**WHAT TO DO**. Down to the final line, print each entry exactly.

**RECORDS PROVIDED**.
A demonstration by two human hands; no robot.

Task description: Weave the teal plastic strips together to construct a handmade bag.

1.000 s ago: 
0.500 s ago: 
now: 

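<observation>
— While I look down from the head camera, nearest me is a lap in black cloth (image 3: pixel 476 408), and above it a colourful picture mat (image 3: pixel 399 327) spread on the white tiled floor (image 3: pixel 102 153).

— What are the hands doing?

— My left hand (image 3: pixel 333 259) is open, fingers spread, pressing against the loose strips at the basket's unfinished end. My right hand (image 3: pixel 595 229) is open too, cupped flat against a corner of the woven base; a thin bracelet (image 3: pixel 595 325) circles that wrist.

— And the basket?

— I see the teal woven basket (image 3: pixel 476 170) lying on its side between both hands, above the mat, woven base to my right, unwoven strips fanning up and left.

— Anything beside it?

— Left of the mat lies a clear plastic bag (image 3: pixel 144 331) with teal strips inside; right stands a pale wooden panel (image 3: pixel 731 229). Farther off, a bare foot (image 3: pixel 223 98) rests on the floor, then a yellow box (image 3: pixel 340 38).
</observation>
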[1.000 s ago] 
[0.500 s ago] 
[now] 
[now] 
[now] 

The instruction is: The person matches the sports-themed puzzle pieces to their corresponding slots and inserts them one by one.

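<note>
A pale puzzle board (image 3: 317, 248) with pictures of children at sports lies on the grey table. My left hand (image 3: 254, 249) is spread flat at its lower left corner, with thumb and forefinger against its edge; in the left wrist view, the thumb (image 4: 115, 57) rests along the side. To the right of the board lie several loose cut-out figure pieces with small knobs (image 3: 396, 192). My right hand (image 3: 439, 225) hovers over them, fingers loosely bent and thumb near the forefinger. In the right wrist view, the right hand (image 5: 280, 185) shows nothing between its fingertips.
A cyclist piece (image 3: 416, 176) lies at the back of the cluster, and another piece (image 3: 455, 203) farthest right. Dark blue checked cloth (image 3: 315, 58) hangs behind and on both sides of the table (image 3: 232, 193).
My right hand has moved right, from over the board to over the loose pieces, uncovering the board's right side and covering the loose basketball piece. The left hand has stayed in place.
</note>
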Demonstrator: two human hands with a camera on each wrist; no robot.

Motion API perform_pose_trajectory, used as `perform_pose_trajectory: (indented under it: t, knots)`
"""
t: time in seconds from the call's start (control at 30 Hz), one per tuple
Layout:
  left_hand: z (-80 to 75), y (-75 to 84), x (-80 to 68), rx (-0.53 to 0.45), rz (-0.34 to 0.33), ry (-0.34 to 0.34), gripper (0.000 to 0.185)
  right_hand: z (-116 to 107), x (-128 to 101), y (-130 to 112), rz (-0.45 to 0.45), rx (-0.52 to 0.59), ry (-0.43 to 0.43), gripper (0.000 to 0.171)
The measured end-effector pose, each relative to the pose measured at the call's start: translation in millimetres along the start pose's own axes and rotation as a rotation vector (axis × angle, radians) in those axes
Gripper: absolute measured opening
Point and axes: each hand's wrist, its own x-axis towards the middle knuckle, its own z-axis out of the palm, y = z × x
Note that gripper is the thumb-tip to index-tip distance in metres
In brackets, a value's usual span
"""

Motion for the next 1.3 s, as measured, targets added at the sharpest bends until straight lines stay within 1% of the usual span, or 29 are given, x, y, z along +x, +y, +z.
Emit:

**REPLY**.
A demonstration by two human hands; no robot.

Task description: Weave the teal plastic strips together to construct a handmade bag.

1.000 s ago: 
0.500 s ago: 
now: 

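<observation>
— While I look down from the head camera, nearest me is a lap in black cloth (image 3: pixel 476 408), and above it a colourful picture mat (image 3: pixel 399 327) spread on the white tiled floor (image 3: pixel 102 153).

— What are the hands doing?

— My left hand (image 3: pixel 333 259) is open, fingers spread, pressing against the loose strips at the basket's unfinished end. My right hand (image 3: pixel 595 229) is open too, cupped flat against a corner of the woven base; a thin bracelet (image 3: pixel 595 325) circles that wrist.

— And the basket?

— I see the teal woven basket (image 3: pixel 476 170) lying on its side between both hands, above the mat, woven base to my right, unwoven strips fanning up and left.

— Anything beside it?

— Left of the mat lies a clear plastic bag (image 3: pixel 144 331) with teal strips inside; right stands a pale wooden panel (image 3: pixel 731 229). Farther off, a bare foot (image 3: pixel 223 98) rests on the floor, then a yellow box (image 3: pixel 340 38).
</observation>
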[1.000 s ago] 
[0.500 s ago] 
[now] 
[now] 
[now] 

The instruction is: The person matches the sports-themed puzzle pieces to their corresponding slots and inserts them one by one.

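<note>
A pale puzzle board (image 3: 317, 248) with pictures of children at sports lies on the grey table. My left hand (image 3: 254, 249) is spread flat at its lower left corner, with thumb and forefinger against its edge; in the left wrist view, the thumb (image 4: 115, 57) rests along the side. To the right of the board lie several loose cut-out figure pieces with small knobs (image 3: 396, 192). My right hand (image 3: 439, 225) hovers over them, fingers loosely bent and thumb near the forefinger. In the right wrist view, the right hand (image 5: 280, 185) shows nothing between its fingertips.
A cyclist piece (image 3: 416, 176) lies at the back of the cluster, and another piece (image 3: 455, 203) farthest right. Dark blue checked cloth (image 3: 315, 58) hangs behind and on both sides of the table (image 3: 232, 193).
My right hand has moved right, from over the board to over the loose pieces, uncovering the board's right side and covering the loose basketball piece. The left hand has stayed in place.
</note>
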Demonstrator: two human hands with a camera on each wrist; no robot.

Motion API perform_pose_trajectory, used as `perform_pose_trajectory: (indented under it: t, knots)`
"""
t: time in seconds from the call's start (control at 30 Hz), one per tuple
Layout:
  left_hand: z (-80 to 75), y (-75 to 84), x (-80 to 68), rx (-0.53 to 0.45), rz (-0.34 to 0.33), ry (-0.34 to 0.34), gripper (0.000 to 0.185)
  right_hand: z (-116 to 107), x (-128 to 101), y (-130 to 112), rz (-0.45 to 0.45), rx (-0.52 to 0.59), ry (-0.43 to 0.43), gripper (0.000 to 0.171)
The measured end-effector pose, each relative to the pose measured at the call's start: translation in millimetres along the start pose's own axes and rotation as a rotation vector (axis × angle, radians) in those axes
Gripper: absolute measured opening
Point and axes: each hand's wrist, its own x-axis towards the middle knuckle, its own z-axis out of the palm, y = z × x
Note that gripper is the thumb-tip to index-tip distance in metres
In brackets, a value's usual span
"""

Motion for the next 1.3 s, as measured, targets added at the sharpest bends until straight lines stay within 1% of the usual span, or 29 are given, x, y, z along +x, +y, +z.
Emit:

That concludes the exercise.